Lecture 15 Spanner
Spanner: Google's Globally-Distributed Database
Corbett et al, OSDI 2012
First: Imagine Lab 3, now imagine we want to read from any replica, and we
want to do it without invoking Paxos.
- What do we give up?
- External consistency.
- How could we get that back? Need a way to sync reads to writes without
writing any state on reads.
- Idea: tag writes with timestamp and keep version history for each key.
- When a read comes in, tag it with a timestamp, read last write before than
timestamp and return.
- Problems: what if not all writes are applied yet at the replica?
- What if key space is split across groups (Lab 4)? Then how to we order
writes as well if they aren't logged in a single Paxos log?
- Welcome to a really challenging paper.
Why this paper?
- Modern, high performance?, driven by real-world needs
- Sophisticated use of paxos
- Tackles consistency + performance (will be a big theme)

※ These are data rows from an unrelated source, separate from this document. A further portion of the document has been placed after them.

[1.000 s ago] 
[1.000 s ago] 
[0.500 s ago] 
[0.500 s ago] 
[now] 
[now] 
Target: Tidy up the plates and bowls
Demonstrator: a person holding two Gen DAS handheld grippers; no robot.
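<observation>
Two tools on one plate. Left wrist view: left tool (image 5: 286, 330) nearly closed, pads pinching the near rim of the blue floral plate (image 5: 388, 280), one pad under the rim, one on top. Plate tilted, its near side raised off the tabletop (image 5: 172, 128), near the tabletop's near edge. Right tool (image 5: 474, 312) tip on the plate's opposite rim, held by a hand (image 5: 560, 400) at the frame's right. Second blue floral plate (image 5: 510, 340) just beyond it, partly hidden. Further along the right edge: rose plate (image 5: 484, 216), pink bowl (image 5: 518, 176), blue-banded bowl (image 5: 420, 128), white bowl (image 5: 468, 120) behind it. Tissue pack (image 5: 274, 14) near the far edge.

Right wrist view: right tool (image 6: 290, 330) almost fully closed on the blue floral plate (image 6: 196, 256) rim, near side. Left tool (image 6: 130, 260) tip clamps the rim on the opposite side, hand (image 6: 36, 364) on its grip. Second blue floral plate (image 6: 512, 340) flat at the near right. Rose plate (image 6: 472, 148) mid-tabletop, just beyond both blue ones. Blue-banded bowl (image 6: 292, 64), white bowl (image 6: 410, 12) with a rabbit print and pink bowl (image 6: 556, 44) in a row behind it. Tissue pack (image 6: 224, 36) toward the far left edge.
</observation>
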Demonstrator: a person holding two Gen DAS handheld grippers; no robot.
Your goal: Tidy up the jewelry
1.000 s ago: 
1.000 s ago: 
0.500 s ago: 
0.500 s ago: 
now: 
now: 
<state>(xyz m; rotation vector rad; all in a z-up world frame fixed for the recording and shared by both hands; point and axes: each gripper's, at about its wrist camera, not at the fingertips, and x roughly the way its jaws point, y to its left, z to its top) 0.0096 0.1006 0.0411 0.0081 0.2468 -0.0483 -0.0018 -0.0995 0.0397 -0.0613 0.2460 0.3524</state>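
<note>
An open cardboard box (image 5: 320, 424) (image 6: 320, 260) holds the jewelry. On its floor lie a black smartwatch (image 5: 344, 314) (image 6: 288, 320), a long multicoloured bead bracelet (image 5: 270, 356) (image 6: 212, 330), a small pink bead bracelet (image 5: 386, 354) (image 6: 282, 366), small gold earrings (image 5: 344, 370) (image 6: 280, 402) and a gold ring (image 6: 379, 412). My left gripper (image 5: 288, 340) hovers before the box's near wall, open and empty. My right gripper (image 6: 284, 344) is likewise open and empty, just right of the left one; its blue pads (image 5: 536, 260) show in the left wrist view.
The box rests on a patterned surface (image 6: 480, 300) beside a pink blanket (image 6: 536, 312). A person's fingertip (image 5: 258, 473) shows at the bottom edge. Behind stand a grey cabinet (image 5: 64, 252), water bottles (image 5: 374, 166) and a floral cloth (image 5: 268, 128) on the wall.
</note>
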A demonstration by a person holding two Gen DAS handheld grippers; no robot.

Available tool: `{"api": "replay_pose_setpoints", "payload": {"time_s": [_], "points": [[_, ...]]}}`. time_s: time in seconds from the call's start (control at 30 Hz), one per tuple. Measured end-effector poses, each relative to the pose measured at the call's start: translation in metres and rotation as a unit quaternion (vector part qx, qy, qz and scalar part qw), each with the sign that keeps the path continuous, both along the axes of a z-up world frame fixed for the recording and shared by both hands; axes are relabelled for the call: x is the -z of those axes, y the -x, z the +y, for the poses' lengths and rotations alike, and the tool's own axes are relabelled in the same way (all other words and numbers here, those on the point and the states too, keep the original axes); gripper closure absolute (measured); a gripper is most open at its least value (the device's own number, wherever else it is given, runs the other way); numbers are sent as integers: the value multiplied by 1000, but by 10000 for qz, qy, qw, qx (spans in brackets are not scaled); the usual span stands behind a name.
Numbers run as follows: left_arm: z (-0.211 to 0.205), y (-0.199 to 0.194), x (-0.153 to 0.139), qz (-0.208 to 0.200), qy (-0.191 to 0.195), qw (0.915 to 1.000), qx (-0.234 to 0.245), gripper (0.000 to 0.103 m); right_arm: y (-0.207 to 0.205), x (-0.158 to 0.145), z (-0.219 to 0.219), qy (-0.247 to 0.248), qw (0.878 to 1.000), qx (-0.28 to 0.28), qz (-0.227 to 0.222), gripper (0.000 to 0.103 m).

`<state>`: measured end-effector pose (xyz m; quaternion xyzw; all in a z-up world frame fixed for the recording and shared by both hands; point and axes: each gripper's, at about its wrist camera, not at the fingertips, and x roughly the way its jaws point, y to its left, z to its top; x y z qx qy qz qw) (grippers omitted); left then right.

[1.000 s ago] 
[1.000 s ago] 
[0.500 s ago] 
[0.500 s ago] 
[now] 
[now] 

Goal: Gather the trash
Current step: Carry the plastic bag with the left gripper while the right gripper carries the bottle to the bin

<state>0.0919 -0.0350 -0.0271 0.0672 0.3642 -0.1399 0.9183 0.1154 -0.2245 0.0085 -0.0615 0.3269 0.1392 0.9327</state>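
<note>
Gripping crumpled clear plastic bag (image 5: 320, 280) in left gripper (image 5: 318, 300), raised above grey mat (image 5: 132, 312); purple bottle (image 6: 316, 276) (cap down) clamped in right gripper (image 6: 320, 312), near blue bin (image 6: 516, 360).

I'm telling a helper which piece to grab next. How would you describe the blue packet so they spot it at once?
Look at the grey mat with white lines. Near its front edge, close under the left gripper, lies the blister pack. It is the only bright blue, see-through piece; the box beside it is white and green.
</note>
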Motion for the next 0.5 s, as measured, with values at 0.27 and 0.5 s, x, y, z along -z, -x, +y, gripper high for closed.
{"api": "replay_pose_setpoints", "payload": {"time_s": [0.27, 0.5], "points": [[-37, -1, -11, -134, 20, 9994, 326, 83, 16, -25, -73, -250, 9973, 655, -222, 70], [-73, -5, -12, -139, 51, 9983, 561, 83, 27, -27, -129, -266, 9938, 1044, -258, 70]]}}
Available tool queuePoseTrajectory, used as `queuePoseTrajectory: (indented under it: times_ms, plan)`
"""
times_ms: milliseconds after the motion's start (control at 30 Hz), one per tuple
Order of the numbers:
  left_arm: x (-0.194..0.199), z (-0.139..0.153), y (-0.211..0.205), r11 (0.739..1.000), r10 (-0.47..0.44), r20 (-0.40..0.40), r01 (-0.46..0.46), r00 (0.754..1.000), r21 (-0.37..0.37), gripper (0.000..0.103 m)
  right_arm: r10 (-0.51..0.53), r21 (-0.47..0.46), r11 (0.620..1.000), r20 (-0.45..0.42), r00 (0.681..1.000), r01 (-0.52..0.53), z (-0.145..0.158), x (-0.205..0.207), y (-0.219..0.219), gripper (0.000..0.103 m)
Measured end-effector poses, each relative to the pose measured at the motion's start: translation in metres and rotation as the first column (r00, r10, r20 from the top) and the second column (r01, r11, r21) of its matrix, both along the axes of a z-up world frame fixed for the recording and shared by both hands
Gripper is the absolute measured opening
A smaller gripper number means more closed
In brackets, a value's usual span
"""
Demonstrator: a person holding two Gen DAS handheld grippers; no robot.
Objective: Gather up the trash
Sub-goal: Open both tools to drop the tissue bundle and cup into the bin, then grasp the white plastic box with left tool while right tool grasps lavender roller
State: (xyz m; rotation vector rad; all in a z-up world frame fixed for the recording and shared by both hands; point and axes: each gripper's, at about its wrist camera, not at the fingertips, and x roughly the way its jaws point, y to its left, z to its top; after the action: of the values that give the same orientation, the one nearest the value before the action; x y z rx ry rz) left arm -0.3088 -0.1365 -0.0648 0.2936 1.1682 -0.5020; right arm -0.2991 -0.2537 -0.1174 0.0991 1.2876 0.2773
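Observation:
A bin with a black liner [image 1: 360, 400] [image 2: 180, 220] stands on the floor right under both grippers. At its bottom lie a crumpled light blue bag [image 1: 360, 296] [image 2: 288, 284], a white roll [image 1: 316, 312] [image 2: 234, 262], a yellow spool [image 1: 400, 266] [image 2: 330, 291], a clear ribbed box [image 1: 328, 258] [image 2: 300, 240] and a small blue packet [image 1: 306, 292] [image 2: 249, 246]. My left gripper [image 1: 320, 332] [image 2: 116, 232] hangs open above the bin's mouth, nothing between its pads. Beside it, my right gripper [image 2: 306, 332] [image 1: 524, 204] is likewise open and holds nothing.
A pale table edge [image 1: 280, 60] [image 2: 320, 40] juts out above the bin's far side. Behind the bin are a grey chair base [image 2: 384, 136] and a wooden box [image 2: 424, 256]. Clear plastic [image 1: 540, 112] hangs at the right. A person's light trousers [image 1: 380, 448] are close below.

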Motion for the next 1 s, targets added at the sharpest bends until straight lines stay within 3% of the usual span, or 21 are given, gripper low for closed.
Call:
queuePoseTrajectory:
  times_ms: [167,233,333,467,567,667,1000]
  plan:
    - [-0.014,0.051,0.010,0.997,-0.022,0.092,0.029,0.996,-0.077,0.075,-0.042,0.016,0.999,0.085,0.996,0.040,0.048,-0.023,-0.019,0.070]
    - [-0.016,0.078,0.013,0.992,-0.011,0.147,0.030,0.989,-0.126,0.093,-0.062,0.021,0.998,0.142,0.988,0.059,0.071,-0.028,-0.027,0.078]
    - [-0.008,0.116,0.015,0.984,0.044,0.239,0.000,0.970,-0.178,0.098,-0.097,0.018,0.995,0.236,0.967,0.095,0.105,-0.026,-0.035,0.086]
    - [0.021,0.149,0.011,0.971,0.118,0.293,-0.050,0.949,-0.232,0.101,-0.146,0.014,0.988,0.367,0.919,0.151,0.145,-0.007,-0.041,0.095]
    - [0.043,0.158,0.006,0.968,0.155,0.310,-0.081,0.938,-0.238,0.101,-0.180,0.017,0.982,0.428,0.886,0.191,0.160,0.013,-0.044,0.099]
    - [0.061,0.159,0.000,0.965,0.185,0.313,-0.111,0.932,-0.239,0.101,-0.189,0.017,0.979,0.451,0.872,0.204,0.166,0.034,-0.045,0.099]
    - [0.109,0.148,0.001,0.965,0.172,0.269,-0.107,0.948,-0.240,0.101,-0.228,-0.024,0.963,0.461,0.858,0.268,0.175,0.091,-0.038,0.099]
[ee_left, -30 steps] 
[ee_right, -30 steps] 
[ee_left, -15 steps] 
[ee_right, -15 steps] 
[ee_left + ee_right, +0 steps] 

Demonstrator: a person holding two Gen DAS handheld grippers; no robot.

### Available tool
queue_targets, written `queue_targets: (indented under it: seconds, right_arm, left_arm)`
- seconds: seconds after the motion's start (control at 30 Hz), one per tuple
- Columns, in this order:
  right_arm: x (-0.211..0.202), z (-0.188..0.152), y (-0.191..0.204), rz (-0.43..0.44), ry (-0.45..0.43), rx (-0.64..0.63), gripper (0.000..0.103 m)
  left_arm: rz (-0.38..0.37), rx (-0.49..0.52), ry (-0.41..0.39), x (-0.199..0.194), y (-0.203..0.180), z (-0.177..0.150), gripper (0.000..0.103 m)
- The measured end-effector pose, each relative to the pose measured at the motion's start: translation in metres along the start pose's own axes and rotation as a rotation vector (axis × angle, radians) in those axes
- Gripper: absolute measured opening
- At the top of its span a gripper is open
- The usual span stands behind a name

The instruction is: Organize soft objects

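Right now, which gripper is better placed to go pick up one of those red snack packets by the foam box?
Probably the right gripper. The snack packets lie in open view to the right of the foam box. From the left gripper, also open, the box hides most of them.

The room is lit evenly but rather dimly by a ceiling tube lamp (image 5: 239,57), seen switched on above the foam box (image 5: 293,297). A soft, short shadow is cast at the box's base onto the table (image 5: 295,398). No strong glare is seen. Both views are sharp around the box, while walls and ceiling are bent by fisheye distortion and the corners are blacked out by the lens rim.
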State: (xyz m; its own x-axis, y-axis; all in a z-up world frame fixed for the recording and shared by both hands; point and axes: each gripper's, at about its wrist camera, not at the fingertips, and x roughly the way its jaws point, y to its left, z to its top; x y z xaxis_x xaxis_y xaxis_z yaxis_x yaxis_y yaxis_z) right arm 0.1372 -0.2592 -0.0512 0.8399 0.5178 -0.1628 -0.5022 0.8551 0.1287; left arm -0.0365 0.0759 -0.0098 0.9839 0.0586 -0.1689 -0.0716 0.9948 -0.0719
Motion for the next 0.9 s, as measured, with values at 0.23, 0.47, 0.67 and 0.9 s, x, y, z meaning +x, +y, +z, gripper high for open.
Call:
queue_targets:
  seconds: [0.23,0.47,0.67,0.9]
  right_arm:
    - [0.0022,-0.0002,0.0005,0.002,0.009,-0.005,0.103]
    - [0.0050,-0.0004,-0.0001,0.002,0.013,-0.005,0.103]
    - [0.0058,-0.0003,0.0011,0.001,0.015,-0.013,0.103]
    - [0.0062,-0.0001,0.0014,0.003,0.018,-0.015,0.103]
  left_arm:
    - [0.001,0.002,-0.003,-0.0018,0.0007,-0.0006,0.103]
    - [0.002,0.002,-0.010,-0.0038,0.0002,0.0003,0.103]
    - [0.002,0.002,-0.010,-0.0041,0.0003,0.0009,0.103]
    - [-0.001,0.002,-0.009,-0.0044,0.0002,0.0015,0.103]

- Lab 4 is a (hugely) simplified version of Spanner
What are the big ideas?
- Shard management w/ paxos replication
- Distributed transactions
- High performance despite synchronous WAN replication
- Consistency despite sharding (this is the real focus)
- Fast reads by asking only the nearest replica
- Clever use of time for consistency
This is a dense paper!
- I've tried to boil down some of the ideas to simpler form.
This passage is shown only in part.